Small Businesses Look Abroad for New Markets

(The Atlanta Journal-Constitution/MCT) —

When Erica Barrett launched her own food company three years ago, after winning a cooking contest, she had no idea she’d someday be selling her gourmet pancake mixes in Canada and the United Arab Emirates.

“I never imagined us working with exports,” said the 31-year old entrepreneur, as workers at her small factory near Avondale Estates, Ga., scooped blueberry pancake mix into pint-sized cartons that might soon appear on QVC’s shopping network or store shelves in Dubai.

“Now we look at ourselves on a global basis,” she said. “We want to compete with the big boys.”

Springboarding off the domestic economy’s recovery since the Great Recession, small firms like Barrett’s 20-employee company, Southern Culture Artisan Foods, have been taking the plunge overseas, to take advantage of rising incomes and demand for American foods and other products, experts say.

Online marketing has made it easier for even the tiniest firms to reach customers on the other side of the globe. Also, many firms in the U.S. are being helped along the way by an array of federal and state government programs that provide market research, advice, loans, insurance, subsidies to attend international trade shows, and other aid.

Owners of small businesses “have thought for so long that exports are only for the big businesses. What we’re saying is that’s not necessarily true anymore,” said Terri Denison, Georgia district director for the U.S. Small Business Administration in Atlanta.

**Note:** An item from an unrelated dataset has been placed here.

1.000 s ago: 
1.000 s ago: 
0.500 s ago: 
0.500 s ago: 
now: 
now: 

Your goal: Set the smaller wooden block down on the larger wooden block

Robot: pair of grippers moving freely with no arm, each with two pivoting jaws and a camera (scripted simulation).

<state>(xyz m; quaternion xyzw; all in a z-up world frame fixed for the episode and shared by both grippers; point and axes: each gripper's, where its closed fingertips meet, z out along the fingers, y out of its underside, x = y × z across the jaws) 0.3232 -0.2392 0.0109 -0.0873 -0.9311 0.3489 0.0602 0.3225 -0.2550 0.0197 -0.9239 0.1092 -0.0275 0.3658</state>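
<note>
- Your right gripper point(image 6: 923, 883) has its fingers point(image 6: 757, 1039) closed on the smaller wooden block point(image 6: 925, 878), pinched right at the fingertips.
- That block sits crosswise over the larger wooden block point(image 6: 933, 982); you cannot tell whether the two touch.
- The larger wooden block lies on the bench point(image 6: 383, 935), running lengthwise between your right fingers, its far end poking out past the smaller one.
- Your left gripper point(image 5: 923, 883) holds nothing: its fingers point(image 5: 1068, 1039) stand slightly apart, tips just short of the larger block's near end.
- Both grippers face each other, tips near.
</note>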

According to the latest data available from the U.S. Department of Commerce, small and medium-sized firms total 98 percent of all exporters.

Still, most small manufacturers and businesses focus exclusively on local markets. The complexities and risks of dealing with another country’s tariffs and regulations, translating product labels into another language, understanding differing customs and tastes, and figuring out how to get paid on a timely basis, can intimidate many would-be exporters.

Jerry Hingle, executive director of the Southern United States Trade Association in New Orleans, said the risks are overblown. Many small businesses discover that exporting their product is worth the trouble, after they’ve tapped overseas markets that bring them fatter profit margins and make them less dependent on U.S. customers, he said.

“Once they get their feet wet, they’re thrilled,” said Hingle. “The beauty is that when the market here is saturated,” they can go overseas.

SUSTA, as Hingle’s organization is called, is a nonprofit, funded mostly by the U.S. Department of Agriculture. It is part of the alphabet soup of federal and state programs aimed at helping smaller companies expand internationally – especially since President Barack Obama’s 2010 pledge to double the nation’s exports by the end of next year.

U.S. exports have risen about 40 percent since then, to $2.2 trillion last year, but seem unlikely to hit the president’s $3.2 trillion target. “Doubling was very ambitious,” said Hingle.

Whether the president wins bragging points or not, small businesses, meanwhile, can choose from an array of government programs set up to boost exports – some of them rather generous.

SUSTA helps about 400 companies a year in southeastern states, with grants of up to $300,000 each. The grants cover half of eligible companies’ costs to sell overseas, including marketing and travel costs to go to international trade shows.

The federal Export-Import Bank offers loans and trade insurance, to help finance the cost and lower the risk of transactions with overseas buyers.

The SBA, likewise, offers loan guarantees for banks’ export-related loans to small businesses, including funding to cover the increased need for working capital while shipments are headed overseas.

Those agencies have also joined with the U.S. Commerce Department and state units, such as the Georgia Department of Economic Development, to create Export Assistance Centers, including one in Atlanta. These offices are staffed with trade assistants, who help small businesses with many of the tasks of international commerce, including figuring out what will export well, doing market research and vetting potential customers.

The idea is to help businesses “have an income stream that they might not otherwise have had,” said the SBA’s Denison. “If you’ve got enough small businesses benefiting from programs like this, you’re going to benefit the greater economy.”